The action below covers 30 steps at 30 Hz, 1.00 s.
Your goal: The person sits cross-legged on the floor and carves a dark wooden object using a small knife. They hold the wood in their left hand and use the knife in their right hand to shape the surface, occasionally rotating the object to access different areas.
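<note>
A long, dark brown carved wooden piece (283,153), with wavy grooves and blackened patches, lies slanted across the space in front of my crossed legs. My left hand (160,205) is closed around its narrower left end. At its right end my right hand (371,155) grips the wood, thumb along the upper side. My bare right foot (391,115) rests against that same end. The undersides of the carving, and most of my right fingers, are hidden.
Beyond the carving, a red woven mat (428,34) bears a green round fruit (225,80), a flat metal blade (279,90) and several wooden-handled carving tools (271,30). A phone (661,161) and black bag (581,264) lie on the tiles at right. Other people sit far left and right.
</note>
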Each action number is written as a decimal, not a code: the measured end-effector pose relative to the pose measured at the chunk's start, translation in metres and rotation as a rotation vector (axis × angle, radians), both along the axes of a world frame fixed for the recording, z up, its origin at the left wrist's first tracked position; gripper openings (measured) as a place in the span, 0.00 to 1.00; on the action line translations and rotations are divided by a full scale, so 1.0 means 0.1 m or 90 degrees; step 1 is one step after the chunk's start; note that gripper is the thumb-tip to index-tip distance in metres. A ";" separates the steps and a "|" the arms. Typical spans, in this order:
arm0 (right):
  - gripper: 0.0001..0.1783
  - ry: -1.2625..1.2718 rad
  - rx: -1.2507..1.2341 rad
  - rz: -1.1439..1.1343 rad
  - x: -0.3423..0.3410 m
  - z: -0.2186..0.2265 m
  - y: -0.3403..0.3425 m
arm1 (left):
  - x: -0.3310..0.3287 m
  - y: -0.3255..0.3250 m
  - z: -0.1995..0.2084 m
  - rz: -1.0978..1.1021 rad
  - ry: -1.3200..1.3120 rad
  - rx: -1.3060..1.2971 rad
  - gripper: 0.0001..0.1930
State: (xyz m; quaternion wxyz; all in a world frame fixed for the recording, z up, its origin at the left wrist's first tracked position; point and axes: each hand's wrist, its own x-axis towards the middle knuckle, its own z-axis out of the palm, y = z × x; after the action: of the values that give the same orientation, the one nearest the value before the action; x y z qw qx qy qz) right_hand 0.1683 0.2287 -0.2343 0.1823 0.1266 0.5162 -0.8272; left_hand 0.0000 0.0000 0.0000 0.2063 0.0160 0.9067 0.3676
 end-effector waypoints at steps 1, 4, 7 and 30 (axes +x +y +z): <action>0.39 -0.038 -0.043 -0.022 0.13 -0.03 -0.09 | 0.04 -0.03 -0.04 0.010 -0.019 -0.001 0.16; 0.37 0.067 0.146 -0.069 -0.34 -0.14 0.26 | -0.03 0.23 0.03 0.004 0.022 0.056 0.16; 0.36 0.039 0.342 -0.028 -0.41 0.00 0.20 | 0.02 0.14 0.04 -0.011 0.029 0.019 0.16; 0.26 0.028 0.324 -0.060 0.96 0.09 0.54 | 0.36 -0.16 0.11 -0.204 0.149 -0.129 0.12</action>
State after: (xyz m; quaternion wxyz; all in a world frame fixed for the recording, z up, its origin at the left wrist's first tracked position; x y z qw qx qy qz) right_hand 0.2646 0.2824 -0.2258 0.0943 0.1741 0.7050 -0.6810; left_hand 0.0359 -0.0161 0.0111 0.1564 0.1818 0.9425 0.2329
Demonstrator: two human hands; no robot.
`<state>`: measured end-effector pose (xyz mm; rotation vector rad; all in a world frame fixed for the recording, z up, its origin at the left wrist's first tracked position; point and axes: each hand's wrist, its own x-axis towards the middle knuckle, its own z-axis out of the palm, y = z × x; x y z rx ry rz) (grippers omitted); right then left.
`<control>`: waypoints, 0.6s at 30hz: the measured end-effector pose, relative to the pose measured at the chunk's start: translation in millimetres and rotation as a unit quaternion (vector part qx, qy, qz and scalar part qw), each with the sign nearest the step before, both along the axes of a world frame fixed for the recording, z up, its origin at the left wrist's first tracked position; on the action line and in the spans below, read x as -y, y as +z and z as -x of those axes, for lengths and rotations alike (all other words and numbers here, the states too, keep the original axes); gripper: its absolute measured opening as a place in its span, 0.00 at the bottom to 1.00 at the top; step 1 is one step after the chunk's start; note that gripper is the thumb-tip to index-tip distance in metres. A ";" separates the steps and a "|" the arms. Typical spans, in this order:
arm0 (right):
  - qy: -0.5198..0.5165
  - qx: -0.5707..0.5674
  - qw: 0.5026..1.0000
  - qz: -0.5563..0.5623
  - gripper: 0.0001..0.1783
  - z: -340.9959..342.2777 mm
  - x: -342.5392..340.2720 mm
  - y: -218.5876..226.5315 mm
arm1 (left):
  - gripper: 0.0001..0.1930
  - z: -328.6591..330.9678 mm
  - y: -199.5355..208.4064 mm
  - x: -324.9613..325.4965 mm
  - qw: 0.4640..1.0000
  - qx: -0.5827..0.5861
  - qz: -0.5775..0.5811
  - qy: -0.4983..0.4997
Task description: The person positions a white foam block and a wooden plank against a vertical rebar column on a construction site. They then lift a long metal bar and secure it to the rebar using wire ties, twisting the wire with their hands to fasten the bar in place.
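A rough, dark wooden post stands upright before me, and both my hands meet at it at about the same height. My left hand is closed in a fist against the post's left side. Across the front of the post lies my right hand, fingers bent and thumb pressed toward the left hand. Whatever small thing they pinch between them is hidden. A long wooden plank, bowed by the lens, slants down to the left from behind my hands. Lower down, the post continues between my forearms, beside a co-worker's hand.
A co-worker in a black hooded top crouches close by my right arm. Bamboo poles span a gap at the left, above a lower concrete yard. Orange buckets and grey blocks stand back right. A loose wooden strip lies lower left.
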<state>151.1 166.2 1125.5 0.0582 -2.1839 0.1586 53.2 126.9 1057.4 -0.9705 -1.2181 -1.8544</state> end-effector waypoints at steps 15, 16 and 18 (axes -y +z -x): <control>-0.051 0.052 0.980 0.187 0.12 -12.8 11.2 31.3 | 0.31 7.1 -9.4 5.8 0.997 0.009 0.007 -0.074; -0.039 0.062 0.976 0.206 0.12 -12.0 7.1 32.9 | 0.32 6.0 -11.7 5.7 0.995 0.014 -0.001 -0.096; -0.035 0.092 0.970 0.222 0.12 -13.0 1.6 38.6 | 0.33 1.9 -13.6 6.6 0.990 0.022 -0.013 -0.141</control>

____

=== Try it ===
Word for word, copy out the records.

=== Finished exercise ===
The action below covers 30 steps at 30 Hz, 1.00 s.
Your goal: The person sits cross-legged on the floor and carves a dark wooden object using a small knife. They hold the wood in their left hand and use the knife in their right hand to shape the surface, occasionally rotating the object to access different areas.
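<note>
A long, dark brown carved wooden piece (283,153), with wavy grooves and blackened patches, lies slanted across the space in front of my crossed legs. My left hand (160,205) is closed around its narrower left end. At its right end my right hand (371,155) grips the wood, thumb along the upper side. My bare right foot (391,115) rests against that same end. The undersides of the carving, and most of my right fingers, are hidden.
Beyond the carving, a red woven mat (428,34) bears a green round fruit (225,80), a flat metal blade (279,90) and several wooden-handled carving tools (271,30). A phone (661,161) and black bag (581,264) lie on the tiles at right. Other people sit far left and right.
</note>
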Each action number is written as a decimal, not a code: the measured end-effector pose relative to the pose measured at the chunk's start, translation in metres and rotation as a rotation vector (axis × angle, radians), both along the axes of a world frame fixed for the recording, z up, its origin at the left wrist's first tracked position; gripper openings (measured) as a place in the span, 0.00 to 1.00; on the action line translations and rotations are divided by a full scale, so 1.0 means 0.1 m or 90 degrees; step 1 is one step after the chunk's start; note that gripper is the thumb-tip to index-tip distance in metres. A ";" separates the steps and a "|" the arms. Typical spans, in this order:
arm0 (right):
  - gripper: 0.0001..0.1783
  - ry: -1.2625..1.2718 rad
  - rx: -1.2507..1.2341 rad
  - rz: -1.1439..1.1343 rad
  - x: -0.3423..0.3410 m
  - z: -0.2186..0.2265 m
  - y: -0.3403..0.3425 m
arm1 (left):
  - x: -0.3310..0.3287 m
  - y: -0.3255..0.3250 m
  - z: -0.1995..0.2084 m
  - rz: -1.0978..1.1021 rad
  - ry: -1.3200..1.3120 rad
  - rx: -1.3060..1.2971 rad
  - gripper: 0.0001..0.1930
State: (xyz m; quaternion wxyz; all in a world frame fixed for the recording, z up, its origin at the left wrist's first tracked position; point and axes: each hand's wrist, its own x-axis towards the middle knuckle, its own z-axis out of the palm, y = z × x; after the action: of the values that give the same orientation, the one nearest the value before the action; x y z qw qx qy qz) right_hand 0.1683 0.2287 -0.2343 0.1823 0.1266 0.5162 -0.8272; left_hand 0.0000 0.0000 0.0000 0.2063 0.0160 0.9067 0.3676
 end-effector waypoints at steps 1, 4, 7 and 30 (axes +x +y +z): <action>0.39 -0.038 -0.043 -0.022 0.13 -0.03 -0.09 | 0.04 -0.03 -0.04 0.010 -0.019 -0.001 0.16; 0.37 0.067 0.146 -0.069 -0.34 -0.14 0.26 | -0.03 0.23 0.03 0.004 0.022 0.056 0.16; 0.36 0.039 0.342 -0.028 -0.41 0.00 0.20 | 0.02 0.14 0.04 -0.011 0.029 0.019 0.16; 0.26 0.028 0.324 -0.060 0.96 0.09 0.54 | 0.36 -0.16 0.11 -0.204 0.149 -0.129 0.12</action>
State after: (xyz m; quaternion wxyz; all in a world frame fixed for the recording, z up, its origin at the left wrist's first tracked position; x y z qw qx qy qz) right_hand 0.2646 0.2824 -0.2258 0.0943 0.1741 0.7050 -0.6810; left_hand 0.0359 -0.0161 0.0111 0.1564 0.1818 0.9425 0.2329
Demonstrator: two human hands; no robot.
`<state>`: measured end-effector pose (xyz mm; rotation vector rad; all in a world frame fixed for the recording, z up, its origin at the left wrist's first tracked position; point and axes: each hand's wrist, its own x-axis towards the middle knuckle, its own z-axis out of the palm, y = z × x; x y z rx ry rz) (grippers omitted); right then left.
`<control>`: waypoints, 0.6s at 30hz: the measured end-effector pose, relative to the pose measured at the chunk's start: translation in millimetres and rotation as a unit quaternion (vector part qx, qy, qz and scalar part qw), each with the sign nearest the step before, both along the axes of a world frame fixed for the recording, z up, its origin at the left wrist's first tracked position; on the action line and in the spans below, read x as -y, y as +z and z as -x of those axes, for lengths and rotations alike (all other words and numbers here, the states too, keep the original axes); gripper: its absolute measured opening as a place in its span, 0.00 at the bottom to 1.00 at the top; step 1 is one step after the chunk's start; note that gripper is the thumb-tip to index-tip distance in metres. A ";" separates the steps and a "|" the arms. Typical spans, in this order:
arm0 (right):
  - qy: -0.5198..0.5165
  - qx: -0.5707..0.5674
  - qw: 0.5026..1.0000
  - qz: -0.5563..0.5623
  - gripper: 0.0001..0.1783
  - z: -340.9959..342.2777 mm
  - x: -342.5392..340.2720 mm
  - y: -218.5876..226.5315 mm
arm1 (left):
  - gripper: 0.0001..0.1930
  - z: -328.6591..330.9678 mm
  - y: -199.5355..208.4064 mm
  - x: -324.9613..325.4965 mm
  - qw: 0.4640..1.0000
  - qx: -0.5827..0.5861
  - qz: -0.5775..0.5811
  - qy: -0.4983..0.4997
Task description: The person positions a white foam block and a wooden plank against a vertical rebar column on a construction site. They then lift a long metal bar and secure it to the rebar using wire ties, twisting the wire with their hands to fasten the bar in place.
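A rough, dark wooden post stands upright before me, and both my hands meet at it at about the same height. My left hand is closed in a fist against the post's left side. Across the front of the post lies my right hand, fingers bent and thumb pressed toward the left hand. Whatever small thing they pinch between them is hidden. A long wooden plank, bowed by the lens, slants down to the left from behind my hands. Lower down, the post continues between my forearms, beside a co-worker's hand.
A co-worker in a black hooded top crouches close by my right arm. Bamboo poles span a gap at the left, above a lower concrete yard. Orange buckets and grey blocks stand back right. A loose wooden strip lies lower left.
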<state>151.1 166.2 1125.5 0.0582 -2.1839 0.1586 53.2 126.9 1057.4 -0.9705 -1.2181 -1.8544</state> end-effector waypoints at steps 15, 16 and 18 (axes -y +z -x): <control>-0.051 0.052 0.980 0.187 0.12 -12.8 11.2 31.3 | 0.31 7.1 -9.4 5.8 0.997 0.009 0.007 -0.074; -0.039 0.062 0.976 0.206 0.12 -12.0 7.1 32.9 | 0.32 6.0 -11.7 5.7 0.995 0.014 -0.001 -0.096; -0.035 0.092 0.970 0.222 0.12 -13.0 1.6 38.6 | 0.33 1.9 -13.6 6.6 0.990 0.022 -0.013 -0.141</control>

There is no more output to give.